La cassazione sulla pex in bilancio chiarimenti Studio Gencchi

PEX e immobilizzazioni: la realtà conta più della casella in bilancio

Cassazione: i criteri da valutare sono “destinazione strategica” e “sostanzialità”

L’ordinanza n. 11695 del 29 aprile scorso ha visto la Cassazione tornare sul tema del regime PEX e, in particolare, sull’iscrizione della partecipazione tra le immobilizzazioni finanziarie del bilancio. I giudici hanno sottolineato come il discrimine “non è solo quello della durevolezza dell’investimento ma, soprattutto, della destinazione strategica attribuita dagli amministratori”. La classificazione contabile deve cioè riflettere la reale strategia aziendale, elementi di concreta natura sostanziale, non allocazioni meramente formali.

 

Cos’è la PEX

La participation exemption, disciplinata dall’articolo 87 del TUIR, consente alle società di tassare solo il 5% delle plusvalenze realizzate cedendo quote di altre imprese. Un’agevolazione corposa, che poggia su quattro pilastri: possesso ininterrotto per almeno dodici mesi, residenza della partecipata in Stati a fiscalità ordinaria, esercizio effettivo di un’attività commerciale (art. 55 del TUIR) e, punto cruciale della pronuncia in oggetto, iscrizione tra le immobilizzazioni finanziarie sin dal primo bilancio chiuso nel periodo di possesso.

 

Com’è cambiato il regime nel tempo

Introdotto con il D.Lgs. n. 344 del 12 dicembre 2003 (la cosiddetta “riforma IRES”), in linea con i modelli europei volti ad evitare la doppia imposizione economica sulle plusvalenze societarie, il regime PEX ha visto l’esenzione (originariamente integrale) ridursi nel 2006 all’84% per attestarsi successivamente al 95%. Percentuale ribadita anche dal recente Decreto fiscale (il n. 38 del 27 marzo 2026). Per quanto concerne l’uso durevole delle immobilizzazioni, il quadro civilistico si richiama all’art. 2424-bis del Codice civile, più recenti principi contabili nazionali (“OIC 21”), invece, intervengono sulla possibilità di allocare partecipazioni della medesima specie sia fra le immobilizzazioni sia nell’attivo circolante, in base alla finalità gestionale prescelta.
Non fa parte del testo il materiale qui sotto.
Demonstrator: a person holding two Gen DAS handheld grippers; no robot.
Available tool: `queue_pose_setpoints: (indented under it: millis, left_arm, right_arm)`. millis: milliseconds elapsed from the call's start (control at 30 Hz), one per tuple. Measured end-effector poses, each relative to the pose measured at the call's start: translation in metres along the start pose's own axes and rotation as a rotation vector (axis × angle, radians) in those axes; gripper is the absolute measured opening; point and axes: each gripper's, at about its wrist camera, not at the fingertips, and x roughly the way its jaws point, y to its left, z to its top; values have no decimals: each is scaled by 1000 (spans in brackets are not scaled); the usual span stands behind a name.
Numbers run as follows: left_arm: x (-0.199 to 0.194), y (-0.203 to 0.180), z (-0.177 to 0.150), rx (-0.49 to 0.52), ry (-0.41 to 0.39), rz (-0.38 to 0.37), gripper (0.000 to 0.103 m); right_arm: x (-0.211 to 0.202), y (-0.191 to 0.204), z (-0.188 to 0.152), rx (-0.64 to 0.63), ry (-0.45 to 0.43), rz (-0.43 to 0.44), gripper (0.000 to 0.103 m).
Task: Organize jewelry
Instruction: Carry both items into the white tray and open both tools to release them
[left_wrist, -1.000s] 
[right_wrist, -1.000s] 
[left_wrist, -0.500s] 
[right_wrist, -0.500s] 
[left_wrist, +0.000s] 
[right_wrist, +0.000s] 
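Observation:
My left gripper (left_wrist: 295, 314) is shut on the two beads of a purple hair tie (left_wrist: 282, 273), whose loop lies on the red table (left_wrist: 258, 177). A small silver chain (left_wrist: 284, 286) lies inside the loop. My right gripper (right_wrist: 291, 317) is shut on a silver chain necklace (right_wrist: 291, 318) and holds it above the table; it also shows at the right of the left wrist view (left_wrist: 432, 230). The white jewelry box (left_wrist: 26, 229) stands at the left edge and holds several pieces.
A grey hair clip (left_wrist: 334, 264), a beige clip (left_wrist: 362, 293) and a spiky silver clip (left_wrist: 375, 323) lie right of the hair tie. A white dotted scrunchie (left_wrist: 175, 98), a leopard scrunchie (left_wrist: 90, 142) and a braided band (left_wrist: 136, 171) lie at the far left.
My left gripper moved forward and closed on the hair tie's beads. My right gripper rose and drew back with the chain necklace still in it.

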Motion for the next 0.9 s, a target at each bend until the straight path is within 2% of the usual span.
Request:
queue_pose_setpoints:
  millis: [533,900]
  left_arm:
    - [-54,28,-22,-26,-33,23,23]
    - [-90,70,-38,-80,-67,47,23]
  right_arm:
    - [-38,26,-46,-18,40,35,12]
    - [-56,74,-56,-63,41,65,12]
Proprio rispetto a questo la Cassazione ha inteso, a livello interpretativo, richiamare il valore della destinazione strategica impressa dagli amministratori piuttosto che la sola durata del possesso.

 

Il caso esaminato di specie

La vicenda riguarda una società che, ceduta una partecipazione iscritta tra le immobilizzazioni finanziarie, ha visto l’Agenzia delle Entrate contestare l’operazione in quento elusiva ai sensi dell’allora vigente art. 37-bis del DPR n. 600 del 29 settembre 1973. Dagli atti emergeva in particolare come la partecipazione fosse stata acquistata con il proposito di rivenderla non appena ottenute le autorizzazioni amministrative necessarie. La Cassazione, confermando la precedente lettura e rigettando il ricorso, ha ribadito come “in presenza di intento speculativo o programmato disinvestimento, la partecipazione va iscritta nell’attivo circolante”. In particolare ha quindi circostanziato il concetto didurevolezza”, sottolineando come lo stesso vada inteso in senso economico-funzionale: occorre cioè verificare se l’investimento sia stato concepito come stabile innesto nel patrimonio sociale o come semplice “tappa intermedia” verso la dismissione.